◆ Task ◆
Here are the records. Write out exactly the lines between the one holding "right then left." and the one holding "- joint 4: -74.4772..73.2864", inclusive.
☆ ☆ ☆ ☆
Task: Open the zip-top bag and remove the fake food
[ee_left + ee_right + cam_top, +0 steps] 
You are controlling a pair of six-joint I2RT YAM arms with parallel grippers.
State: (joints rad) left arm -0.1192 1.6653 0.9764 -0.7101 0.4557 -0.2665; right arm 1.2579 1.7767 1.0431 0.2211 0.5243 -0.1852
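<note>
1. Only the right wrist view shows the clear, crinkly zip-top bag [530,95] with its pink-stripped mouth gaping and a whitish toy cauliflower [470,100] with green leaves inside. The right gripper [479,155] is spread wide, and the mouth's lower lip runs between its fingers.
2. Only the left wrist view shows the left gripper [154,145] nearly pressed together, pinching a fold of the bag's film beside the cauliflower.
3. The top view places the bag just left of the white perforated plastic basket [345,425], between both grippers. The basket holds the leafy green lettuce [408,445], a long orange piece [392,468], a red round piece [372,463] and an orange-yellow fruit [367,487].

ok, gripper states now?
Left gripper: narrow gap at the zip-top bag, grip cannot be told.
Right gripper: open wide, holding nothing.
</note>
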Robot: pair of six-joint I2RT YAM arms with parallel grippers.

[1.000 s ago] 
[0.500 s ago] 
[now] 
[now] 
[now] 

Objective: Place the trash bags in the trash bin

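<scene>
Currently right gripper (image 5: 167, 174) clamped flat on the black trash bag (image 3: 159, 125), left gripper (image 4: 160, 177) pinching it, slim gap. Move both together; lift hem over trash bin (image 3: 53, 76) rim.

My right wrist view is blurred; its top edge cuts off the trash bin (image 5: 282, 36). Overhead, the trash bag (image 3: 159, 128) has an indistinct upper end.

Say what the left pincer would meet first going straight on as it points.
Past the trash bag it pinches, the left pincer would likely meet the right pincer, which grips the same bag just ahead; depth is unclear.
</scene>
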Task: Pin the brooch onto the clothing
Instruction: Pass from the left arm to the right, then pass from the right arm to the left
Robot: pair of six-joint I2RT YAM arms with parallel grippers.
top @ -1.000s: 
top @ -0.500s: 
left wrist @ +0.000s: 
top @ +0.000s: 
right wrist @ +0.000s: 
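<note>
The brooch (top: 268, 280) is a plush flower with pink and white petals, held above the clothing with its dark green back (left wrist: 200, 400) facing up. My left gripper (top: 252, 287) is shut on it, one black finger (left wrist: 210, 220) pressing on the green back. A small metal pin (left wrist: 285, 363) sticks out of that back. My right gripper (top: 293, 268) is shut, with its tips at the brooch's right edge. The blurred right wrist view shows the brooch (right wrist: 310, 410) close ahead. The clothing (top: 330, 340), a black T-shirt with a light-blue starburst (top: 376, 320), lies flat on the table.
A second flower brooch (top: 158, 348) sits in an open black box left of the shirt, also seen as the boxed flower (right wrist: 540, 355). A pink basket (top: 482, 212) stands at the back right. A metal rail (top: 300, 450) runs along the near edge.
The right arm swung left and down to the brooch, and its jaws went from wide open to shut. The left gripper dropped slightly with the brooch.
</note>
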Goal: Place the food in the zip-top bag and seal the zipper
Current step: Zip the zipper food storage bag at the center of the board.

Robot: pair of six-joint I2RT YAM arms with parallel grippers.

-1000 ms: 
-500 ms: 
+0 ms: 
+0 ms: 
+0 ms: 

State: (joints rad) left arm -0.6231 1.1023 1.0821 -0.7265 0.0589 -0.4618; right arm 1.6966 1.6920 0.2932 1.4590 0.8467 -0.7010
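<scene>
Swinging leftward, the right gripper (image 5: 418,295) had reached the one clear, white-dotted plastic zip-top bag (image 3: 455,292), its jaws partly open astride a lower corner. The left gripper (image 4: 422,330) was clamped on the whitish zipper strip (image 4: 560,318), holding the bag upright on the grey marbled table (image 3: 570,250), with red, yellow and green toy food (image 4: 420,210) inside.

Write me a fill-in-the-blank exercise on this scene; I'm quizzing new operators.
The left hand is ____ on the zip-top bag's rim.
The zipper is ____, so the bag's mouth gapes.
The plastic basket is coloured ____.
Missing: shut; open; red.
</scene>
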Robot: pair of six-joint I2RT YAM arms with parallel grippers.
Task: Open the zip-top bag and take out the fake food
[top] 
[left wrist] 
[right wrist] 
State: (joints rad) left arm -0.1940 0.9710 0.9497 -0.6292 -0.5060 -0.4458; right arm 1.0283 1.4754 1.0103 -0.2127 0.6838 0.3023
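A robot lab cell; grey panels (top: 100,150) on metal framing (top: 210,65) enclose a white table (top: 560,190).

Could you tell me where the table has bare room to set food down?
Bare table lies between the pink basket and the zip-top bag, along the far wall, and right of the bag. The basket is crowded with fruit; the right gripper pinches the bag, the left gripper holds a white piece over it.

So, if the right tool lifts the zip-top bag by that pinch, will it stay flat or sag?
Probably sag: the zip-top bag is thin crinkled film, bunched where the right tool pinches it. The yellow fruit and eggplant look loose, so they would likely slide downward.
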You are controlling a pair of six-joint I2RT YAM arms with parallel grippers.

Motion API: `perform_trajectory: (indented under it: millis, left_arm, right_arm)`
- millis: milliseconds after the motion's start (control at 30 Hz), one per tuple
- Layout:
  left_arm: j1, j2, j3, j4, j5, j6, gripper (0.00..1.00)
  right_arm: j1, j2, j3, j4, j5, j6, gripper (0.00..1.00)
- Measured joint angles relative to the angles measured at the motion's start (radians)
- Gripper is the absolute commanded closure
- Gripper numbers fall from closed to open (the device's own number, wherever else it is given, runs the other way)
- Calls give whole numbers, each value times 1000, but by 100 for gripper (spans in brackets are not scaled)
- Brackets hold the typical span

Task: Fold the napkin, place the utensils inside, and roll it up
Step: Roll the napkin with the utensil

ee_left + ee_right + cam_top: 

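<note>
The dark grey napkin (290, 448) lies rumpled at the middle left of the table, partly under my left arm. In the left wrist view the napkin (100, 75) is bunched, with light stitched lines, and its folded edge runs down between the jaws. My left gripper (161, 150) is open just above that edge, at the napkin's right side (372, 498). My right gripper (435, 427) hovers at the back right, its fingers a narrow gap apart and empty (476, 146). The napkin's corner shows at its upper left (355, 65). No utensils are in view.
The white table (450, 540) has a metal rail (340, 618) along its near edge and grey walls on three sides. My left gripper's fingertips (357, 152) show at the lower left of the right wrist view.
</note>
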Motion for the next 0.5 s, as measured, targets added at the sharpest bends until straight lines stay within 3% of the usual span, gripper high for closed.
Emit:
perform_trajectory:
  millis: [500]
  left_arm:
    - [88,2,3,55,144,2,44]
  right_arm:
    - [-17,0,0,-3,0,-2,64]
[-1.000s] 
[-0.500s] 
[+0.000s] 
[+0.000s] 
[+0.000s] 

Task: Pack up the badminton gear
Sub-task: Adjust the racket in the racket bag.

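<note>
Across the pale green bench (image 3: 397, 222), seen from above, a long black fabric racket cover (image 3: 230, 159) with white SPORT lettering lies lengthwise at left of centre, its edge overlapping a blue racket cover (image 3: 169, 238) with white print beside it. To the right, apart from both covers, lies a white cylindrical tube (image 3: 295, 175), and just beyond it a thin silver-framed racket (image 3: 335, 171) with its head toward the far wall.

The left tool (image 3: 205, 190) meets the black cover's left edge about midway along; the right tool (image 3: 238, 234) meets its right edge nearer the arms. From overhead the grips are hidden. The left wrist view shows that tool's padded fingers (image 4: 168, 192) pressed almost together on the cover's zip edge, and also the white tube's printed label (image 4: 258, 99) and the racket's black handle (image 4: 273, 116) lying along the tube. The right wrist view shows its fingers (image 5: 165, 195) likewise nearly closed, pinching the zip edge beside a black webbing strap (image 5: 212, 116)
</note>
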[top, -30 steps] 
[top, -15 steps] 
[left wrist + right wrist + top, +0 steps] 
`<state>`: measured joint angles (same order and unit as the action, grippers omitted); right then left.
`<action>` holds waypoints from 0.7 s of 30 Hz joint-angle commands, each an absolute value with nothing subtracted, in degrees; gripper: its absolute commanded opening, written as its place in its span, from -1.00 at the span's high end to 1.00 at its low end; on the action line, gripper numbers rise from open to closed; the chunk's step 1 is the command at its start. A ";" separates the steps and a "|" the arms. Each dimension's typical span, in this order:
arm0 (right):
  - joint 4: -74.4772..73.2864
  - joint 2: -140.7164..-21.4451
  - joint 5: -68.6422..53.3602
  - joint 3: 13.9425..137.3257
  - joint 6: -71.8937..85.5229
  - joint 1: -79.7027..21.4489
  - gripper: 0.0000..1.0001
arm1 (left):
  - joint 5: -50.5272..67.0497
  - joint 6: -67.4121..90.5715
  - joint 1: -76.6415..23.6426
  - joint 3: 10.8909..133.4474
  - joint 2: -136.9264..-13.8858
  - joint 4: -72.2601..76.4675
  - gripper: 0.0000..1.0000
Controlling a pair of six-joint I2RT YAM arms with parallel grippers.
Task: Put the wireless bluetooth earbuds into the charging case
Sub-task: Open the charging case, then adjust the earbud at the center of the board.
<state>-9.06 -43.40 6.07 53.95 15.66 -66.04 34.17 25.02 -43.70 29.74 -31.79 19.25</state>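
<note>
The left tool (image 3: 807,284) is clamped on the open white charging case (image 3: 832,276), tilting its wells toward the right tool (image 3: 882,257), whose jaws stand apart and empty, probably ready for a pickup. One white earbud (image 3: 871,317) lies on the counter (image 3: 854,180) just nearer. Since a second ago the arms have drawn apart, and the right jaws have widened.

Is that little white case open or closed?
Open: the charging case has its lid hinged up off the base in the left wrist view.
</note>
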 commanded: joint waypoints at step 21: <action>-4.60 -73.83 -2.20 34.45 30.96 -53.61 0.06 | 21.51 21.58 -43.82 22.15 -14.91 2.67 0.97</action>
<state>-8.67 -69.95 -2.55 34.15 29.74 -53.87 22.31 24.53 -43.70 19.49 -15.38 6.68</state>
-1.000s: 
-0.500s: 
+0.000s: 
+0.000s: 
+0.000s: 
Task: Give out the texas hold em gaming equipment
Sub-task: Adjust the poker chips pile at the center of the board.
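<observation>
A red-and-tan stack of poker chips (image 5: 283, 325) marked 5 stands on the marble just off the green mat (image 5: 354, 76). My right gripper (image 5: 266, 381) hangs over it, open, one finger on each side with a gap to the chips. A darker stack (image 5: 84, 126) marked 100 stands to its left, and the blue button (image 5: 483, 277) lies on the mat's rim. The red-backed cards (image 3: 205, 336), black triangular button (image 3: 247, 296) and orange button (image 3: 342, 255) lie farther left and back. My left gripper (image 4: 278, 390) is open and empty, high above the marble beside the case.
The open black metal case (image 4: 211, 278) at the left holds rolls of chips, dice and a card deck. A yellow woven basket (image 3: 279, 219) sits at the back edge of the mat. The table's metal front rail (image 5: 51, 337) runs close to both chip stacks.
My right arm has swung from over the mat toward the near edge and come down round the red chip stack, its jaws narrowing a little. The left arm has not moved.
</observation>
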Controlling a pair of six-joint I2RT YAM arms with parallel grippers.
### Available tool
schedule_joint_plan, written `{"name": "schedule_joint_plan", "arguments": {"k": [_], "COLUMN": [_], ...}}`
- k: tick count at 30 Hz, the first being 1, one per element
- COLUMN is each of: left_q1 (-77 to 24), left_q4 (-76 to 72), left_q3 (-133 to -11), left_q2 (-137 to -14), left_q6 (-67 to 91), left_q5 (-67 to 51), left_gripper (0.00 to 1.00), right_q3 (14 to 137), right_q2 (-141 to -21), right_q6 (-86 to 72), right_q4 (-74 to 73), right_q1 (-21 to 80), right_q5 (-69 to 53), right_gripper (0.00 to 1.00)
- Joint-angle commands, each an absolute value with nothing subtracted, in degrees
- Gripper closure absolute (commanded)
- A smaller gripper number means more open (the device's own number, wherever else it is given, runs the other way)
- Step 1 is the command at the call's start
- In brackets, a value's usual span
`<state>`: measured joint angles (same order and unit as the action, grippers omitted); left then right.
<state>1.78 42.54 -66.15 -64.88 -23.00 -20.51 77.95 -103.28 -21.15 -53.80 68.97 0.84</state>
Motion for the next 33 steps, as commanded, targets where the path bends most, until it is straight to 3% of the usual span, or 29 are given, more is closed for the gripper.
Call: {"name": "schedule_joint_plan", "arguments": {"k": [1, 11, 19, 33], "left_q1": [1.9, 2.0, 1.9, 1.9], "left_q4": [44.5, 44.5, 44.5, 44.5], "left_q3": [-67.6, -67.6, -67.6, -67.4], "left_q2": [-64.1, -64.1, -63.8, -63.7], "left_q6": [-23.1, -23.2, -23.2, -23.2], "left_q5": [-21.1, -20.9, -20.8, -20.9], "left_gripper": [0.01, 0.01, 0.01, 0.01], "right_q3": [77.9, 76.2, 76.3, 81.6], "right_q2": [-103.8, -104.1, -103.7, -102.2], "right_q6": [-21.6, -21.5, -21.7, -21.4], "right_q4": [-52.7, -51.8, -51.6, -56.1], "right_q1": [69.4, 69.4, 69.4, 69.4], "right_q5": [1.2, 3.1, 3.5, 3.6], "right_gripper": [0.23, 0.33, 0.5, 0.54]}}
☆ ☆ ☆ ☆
◆ Solved exercise ◆
`<state>`: measured joint angles (same order and unit as the action, grippers omitted); right then left.
`<action>` holds waypoints from 0.7 s of 30 Hz joint-angle commands, each an absolute value with nothing subtracted, in degrees; gripper: its absolute commanded opening, written as its place in its span, from -1.00 at the span's high end to 1.00 at its low end; on the action line, gripper numbers rise from open to closed; the chunk's step 1 is the command at its start. A ";" separates the steps and a "|" the arms. Each dimension's typical span, in this order:
arm0 (right):
  - joint 4: -74.4772..73.2864

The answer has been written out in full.